Pembiakan sapi intensif, lanjut dia, diikuti dengan program pembuatan semen pembuahan sapi agar tersebar di daerah pengembangbiakan.
Pernyataan itu didasarkan pada hasil sejumlah gerakan massal, seperti “gerakan nasional kakao atau kopi terbukti yang mengalamo banyak hambatan dan kegagalan. Jika pun nanti kuantitasnya banyak, imbuh Ronnie, tapi dari segi kualitas akan meragukan.

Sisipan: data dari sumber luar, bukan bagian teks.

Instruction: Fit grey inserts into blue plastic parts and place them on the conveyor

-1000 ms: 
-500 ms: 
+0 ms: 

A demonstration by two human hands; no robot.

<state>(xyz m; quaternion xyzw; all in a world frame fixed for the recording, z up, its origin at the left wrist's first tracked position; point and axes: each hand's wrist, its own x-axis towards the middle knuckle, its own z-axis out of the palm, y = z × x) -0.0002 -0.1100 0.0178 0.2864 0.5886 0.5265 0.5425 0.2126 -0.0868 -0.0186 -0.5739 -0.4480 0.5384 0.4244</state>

Ia juga menilai, gerakan massal seperti itu juga akan membuat pihak pemerintah daerah memandangnya sebagai proyek yang mendatangkan uang, sehingga mereka berlomba-lomba berpartisipasi. Hasilnya, daerah yang tidak memiliki sapi bibit unggul pun akan memaksakan diri untuk masuk program, lantas berakhir dengan kegagalan.
“Bukan masalah pembuahannya, tapi kualitas dari semen untuk menghasilkan anak yang sehatlah yang diperlukan,” tuturnya.
Sementara, kualitas anak yang lahir tergantng dari induknya dan proses pembuatannya yang normal, tidak dipaksakan dalam satu waktu.
“Gertak Birahi itu saya khawatir jadi proyek melulu,” lanjutnya. Karenanya, ia menyarankan agar pemerintah menjalankan program-programnya tidak dengan cara instan, tapi memilih program yang terencana, sistematis dan berkelanjutan.
Ia pun mengusulkan agar menjalankan pengembangbiakan sapi intensif saja. Lantaran ia optimis dalam lima tahun ke depan Indonesia dapat membangun stok sapi yang kuat dalam rangka menuju swasembada.
Ketika itu, negara diprediksinya telah memiliki persediaan induk sapi yang cukup untuk produksi, serta tidak memotong induk tersebut untuk memenuhi kebutuhan daging dalam negeri.
Sebelumnya, Menteri Pertanian Andi Amran Sulaiman menggalakkan program “Gertak Birahi” bagi sapi lokal, guna menekan ketergantungan impor yang telah terjadi selama beberapa tahun ke belakang.
Program ini dilakukan sebagai upaya mendapatkan sekelompok ternak yang mengalami birahi dalam waktu yang bersamaan sehingga memudahkan dalam proses perkawinan yang dilakukan dengan teknik inseminasi buatan.
Program “Gertak Birahi” beberapa kali ia utarakan dalam sejumlah kunjungan kerja ke luar daerah. Misi tersebut pun sempat ia singgug dalam rapat kerja dengan Dewan Perwakilan Rakyat (DPR) RI belum lama ini.
“Di 2015, program “Gertak Birahi” dan inseminasi buatan dapat terealisasi untuk menghasilkan dua juta ekor sapi,” katanya belum lama ini.